El tercer y último informe de la compañía noruega DNV revela fallas en la inspección y mantenimiento de la Línea 12 del Metro, mismas que pudieron haber incidido en el colapso del 3 de mayo de 2021 que dejó 26 personas muertas.
El documento, que publicó el diario español El País, suma dichos factores a los problemas de diseño, la construcción, la supervisión de la obra, asegurando que de haberse atendido todos lo anterior, se “habría evitado el colapso del tramo elevado”.
Al respecto, no se respetó el diseño original, de acuerdo con las bitácoras a las que accedieron los responsables del informe sobre la Línea 12 del Metro.
También, existió una deficiencia en la certificación de la obra del servicio de transporte, pues no se contempló a un organismo independiente que diera su opinión sobre las características de la construcción. Además, no existió una correcta supervisión del proyecto.
El tercer factor que señala la empresa DNV, dentro de los elementos para evitar un accidente, se encuentra en la instalación correcta de los pernos, algo que ya se había señalado con anterioridad como una de las causas.
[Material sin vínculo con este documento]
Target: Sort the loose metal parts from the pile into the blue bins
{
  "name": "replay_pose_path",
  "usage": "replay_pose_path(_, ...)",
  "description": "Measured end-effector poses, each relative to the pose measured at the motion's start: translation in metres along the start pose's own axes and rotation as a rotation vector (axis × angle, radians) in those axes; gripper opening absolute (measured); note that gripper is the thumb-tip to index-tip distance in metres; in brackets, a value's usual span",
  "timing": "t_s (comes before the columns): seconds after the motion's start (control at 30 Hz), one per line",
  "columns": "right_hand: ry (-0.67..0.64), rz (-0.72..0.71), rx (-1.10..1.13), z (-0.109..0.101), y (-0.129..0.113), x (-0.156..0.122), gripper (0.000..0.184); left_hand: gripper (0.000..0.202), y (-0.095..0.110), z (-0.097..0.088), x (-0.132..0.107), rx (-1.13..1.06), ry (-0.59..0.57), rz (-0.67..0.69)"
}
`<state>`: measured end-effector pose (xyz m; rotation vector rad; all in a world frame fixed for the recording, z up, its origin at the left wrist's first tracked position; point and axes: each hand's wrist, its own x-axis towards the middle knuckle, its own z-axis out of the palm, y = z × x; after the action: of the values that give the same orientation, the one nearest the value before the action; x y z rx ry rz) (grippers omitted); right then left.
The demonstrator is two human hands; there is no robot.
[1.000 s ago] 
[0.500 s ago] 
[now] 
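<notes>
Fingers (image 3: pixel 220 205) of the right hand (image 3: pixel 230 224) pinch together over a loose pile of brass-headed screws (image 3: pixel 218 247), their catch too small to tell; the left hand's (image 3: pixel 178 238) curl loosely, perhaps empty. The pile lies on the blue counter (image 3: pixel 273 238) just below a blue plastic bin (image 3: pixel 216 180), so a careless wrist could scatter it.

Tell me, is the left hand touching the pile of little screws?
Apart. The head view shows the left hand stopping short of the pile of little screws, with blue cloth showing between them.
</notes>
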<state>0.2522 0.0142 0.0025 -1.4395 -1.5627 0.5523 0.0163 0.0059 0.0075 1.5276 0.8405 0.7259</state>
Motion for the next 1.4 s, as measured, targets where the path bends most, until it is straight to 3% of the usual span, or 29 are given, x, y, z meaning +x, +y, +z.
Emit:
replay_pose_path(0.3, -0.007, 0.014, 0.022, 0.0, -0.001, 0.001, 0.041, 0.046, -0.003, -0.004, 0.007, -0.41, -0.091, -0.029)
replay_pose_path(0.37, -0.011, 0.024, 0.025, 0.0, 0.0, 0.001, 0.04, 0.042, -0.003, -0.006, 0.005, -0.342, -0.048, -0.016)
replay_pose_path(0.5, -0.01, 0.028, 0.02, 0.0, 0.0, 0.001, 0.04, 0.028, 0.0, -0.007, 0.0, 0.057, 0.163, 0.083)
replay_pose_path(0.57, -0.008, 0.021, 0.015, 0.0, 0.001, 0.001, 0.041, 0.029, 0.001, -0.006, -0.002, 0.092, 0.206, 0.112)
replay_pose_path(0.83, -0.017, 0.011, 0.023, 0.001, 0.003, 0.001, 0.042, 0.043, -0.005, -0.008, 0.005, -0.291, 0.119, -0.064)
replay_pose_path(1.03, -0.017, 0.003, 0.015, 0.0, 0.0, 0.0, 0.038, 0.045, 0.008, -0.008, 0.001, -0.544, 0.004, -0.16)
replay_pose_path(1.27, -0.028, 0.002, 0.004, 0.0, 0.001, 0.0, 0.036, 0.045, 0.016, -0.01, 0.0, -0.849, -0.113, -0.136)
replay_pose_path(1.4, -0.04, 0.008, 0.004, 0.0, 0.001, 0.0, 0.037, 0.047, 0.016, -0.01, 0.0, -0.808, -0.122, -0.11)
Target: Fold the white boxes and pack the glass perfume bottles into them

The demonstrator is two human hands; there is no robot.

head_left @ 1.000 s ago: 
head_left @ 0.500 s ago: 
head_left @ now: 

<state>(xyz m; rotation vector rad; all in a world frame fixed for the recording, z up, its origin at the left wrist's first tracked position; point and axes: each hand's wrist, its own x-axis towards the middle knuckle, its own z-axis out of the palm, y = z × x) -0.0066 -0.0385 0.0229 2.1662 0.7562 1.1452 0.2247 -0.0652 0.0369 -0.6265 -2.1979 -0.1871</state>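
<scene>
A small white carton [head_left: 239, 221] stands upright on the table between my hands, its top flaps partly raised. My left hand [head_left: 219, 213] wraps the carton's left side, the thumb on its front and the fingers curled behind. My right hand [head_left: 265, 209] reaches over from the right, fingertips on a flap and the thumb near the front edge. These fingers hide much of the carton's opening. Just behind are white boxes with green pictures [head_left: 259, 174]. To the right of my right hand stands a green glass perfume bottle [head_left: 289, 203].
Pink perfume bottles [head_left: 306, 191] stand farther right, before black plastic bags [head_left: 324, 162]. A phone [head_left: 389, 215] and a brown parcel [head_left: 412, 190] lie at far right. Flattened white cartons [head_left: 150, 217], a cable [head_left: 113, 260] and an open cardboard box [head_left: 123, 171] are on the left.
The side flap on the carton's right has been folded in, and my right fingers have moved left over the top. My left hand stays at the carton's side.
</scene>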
La ausencia de inspecciones y mantenimiento completan los factores de una tragedia anunciada, pues, en el informe de DNV, según recoge El País, desde su construcción en 2012 no hay registro de las inspecciones correspondientes, solo siete años después.
En cuanto a la revisión del 2019, la empresa noruega aseguró que no fue un proceso significativo y concluyente, pues el periodo en el que se llevó a cabo fue reducido, con una muestra que carece de representatividad.
El pasado 04 de mayo, la jefa de Gobierno de la Ciudad de México, Claudia Sheinbaum Pardo, calificó de “tendencioso” el informe de DNV, que fue contratado por el propio Poder Ejecutivo de capitalino, e informó que desde semanas antes inició la rescisión del contrato con la empresa noruega y se interpuso una demanda civil en contra de la misma.
La mandataria capitalina calificó como deficiente el tercer y último reporte elaborado por DNV, a la que acusó de responder a los intereses de opositores del Gobierno Federal y de su Administración, aunque no presentó ninguna prueba de ello. Por su parte, la empresa noruega emitió un comunicado, en el que aseguró que la metodología seguida en el tercer informe mantuvo el mismo rigor aplicado en las primeras dos entregas.
“Iniciamos la rescisión del contrato desde hace semanas. Es un informe, este tercer informe, deficiente, mal ejecutado, con problemas técnicos, tendenciosos y falso por esta razón es que iniciamos este procedimiento de rescisión de contrato y demanda civil contra la empresa y es parte de este uso que hacen los adversarios que no tienen ninguna moral, ninguna ética”, aseguró la mandataria capitalina en conferencia de prensa.
“Estamos valorando si incluso un juicio penal. Convirtió un informe técnico en algo político, ¿cómo vamos a permitir algo como eso?”, insistió Sheinbaum Pardo, quien también amagó con no dar a conocer el informe y dijo que, en caso de que este se haga público, podría haber consecuencias legales, debido al contrato de confidencialidad firmado entre las partes.